Do you remember Elfquest? It was originally a series of comic books and graphic novels launched in Poughkeepsie, New York in 1978 by the husband and wife writer/illustrator team of Wendy and Richard Pini. (WARP Graphics, collectively.) Elfquest stars Cutter, an elf on a mission to unite his fellow-elves, and a forest full of colorful creatures from Sun Folk to trolls to humans (called “High Ones”) to an extremely annoying, tiny, fairy-like creature who speaks in italics with a syntax that would make Yoda proud. (Currently, this gnat-with-a-wand is used as a cursor graphic on their website.)

I started reading Elfquest as a college student and went on to collect most of the original series, because I loved the story and felt a special bond with the couple, since I grew up just a few miles from Poughkeepsie.

Now let’s skip forward a few years. I’ve moved from Syracuse to Boston and have returned to the Hudson Valley. By day I’m a mild-mannered graphic designer. By night I’m working on my first novel, the behemoth I’ve previously written about, the one of the 138 rejections. The underlying theme of the tome is a comic book caper, and I’d even included bits of comic book text I wrote as one of the characters.

I read chapters of this book to my writing group weekly, and get a lot of useful feedback. One Thursday night, our faithful and fearless leader/moderator, Laura Jan Shore, invites a friend to sit in on a session.

It’s Wendi Pini.

I don’t know whether to wet myself or throw up. It’s not enough that one of my comic book heroes is sitting in Laura’s living room when I walk in, I (gulp) will be reading my work in front of her. That is, unless I faint after I wet myself and throw up. Then I realize what I’d brought for that night’s review: a scene from my novel about a comic book writer, most of which is a chapter of comic book writing.
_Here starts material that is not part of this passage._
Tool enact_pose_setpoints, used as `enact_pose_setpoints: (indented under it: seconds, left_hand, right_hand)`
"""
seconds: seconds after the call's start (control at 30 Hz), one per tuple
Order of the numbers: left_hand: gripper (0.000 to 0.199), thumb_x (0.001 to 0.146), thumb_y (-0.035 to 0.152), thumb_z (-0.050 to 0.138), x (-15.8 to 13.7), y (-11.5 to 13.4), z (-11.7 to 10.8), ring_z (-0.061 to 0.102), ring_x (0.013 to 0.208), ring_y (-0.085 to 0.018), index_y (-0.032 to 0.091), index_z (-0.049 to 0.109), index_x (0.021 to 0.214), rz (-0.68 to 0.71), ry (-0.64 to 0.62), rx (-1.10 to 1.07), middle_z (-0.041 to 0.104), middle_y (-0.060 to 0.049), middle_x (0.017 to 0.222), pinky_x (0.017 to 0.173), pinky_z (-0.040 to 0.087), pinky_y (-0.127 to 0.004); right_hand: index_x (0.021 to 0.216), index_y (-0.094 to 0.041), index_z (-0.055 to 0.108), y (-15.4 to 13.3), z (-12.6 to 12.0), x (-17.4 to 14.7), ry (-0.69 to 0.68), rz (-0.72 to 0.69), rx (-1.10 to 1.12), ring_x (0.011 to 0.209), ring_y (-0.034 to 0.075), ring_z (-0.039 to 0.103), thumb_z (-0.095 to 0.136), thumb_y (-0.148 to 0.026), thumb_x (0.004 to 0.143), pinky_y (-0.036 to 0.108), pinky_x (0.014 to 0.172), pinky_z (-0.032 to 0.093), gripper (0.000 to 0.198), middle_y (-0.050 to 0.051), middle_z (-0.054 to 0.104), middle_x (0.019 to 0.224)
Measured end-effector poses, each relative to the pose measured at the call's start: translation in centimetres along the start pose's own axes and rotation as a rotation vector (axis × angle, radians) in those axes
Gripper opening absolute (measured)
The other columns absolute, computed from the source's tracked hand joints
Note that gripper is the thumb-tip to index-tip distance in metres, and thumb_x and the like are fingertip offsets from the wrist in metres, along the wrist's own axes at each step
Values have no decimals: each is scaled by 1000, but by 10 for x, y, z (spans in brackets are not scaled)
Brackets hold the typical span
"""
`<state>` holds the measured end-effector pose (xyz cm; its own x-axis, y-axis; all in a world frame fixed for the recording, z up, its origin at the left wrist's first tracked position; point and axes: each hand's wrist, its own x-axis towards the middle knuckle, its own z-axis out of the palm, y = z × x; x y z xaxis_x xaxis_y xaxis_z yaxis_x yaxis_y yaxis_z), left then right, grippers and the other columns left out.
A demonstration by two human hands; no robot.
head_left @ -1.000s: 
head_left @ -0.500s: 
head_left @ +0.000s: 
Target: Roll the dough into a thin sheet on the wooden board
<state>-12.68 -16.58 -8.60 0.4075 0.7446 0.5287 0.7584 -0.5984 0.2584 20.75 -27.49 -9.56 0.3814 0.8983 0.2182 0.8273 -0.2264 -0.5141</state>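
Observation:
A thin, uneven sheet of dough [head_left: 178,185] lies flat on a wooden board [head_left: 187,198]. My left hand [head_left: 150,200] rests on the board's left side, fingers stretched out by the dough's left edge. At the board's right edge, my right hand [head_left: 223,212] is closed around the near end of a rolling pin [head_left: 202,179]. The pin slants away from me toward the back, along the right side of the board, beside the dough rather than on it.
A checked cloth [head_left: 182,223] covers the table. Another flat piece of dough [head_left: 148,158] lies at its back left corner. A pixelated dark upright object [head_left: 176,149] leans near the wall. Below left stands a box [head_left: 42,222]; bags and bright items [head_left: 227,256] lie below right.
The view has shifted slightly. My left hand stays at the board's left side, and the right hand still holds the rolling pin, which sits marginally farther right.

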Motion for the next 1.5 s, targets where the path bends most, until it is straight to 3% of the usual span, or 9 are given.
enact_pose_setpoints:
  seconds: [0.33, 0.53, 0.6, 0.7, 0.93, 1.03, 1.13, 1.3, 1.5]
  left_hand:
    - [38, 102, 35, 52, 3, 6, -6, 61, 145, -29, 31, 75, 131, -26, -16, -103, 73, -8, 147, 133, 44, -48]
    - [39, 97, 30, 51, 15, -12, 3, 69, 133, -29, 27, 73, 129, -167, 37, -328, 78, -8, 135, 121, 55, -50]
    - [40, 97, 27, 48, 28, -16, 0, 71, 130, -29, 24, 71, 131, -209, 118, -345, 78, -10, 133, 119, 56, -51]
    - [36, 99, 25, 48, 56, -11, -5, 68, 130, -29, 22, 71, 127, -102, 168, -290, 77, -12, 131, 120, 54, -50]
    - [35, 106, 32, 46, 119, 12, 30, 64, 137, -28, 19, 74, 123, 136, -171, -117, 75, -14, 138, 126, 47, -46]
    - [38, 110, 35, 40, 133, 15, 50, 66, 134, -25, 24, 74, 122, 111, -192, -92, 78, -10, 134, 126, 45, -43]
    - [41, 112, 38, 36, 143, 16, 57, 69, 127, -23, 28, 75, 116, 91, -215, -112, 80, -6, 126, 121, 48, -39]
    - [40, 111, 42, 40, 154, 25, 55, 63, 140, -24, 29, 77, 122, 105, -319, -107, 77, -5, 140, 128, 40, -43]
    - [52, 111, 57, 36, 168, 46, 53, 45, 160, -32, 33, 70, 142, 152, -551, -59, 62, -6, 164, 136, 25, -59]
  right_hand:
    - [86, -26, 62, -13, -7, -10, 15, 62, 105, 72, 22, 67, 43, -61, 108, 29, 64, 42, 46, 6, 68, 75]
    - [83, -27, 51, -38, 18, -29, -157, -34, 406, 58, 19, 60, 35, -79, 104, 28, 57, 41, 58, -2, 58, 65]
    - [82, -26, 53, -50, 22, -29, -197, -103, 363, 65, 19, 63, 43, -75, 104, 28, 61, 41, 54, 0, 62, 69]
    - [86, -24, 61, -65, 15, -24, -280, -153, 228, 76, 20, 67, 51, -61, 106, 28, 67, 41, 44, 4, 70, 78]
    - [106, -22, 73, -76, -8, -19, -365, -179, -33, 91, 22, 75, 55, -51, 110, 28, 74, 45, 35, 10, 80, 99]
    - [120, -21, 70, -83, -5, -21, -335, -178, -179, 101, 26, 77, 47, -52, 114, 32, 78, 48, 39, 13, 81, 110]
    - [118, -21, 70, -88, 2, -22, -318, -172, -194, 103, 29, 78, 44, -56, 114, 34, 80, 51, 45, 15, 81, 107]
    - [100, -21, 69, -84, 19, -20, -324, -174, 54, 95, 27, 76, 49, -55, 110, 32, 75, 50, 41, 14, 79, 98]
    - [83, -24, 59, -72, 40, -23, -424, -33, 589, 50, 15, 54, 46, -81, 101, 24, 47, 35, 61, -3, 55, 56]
I smile, shake her hand and generally, I hope, act like a normal person. When my time comes to read, there’s a knot in my stomach so big I’m surprised no one can see it through my clothes. I get that damp-palmed, jaw-quivering, one-bead-of-sweat-dripping-down-my-chest feeling. Working my feet against the planks of Laura’s dining room floor, I begin to read. I try not to think about Wendy’s reaction. I try to forget she’s in the room. My voice shakes and my heart’s thumping, but somehow I get through it.  She gives me good feedback, including some real-life inside baseball of the comic book industry.

Then she offers me a job.

Holy crap. I think my heart has stopped. Wendy-freakin’-Pini has offered me a…job? Me? Or is she talking to the guy across the room, who is a real writer, while I… well, I am about two thirds of the way through the first draft of my first novel. I am a neophyte. I am a chrysalis. No, I’m the slimy little thing inside the chrysalis…

So I mumble something about not having the experience.

Then I turn her down.

And cry for about a week.

If I had taken her up on her offer, who knows how or even if my life would have changed? Would I have grown into the apprenticeship, gotten a title of my own, maybe won awards? Would I have given up on the novel, given up on novel-writing completely? Would it have changed my personal life in any way?

What if I got into that time machine, took the job, and hated the person I turned into? Although I’ve got my flaws, my quirks and my hypocritical idiosyncrasies, I like who I am. My journey at times has been rough, but I’ve earned those battle scars and they’ve made me stronger.

I still want that time machine, though. I want to revisit the moment I made my decision and kick my mealy-mouthed, floor-scraping ass. Turning down a job is one thing. But turning it down because I was too scared to imagine my inevitable failure?

That’s totally and completely human.

What would you do with your time machine?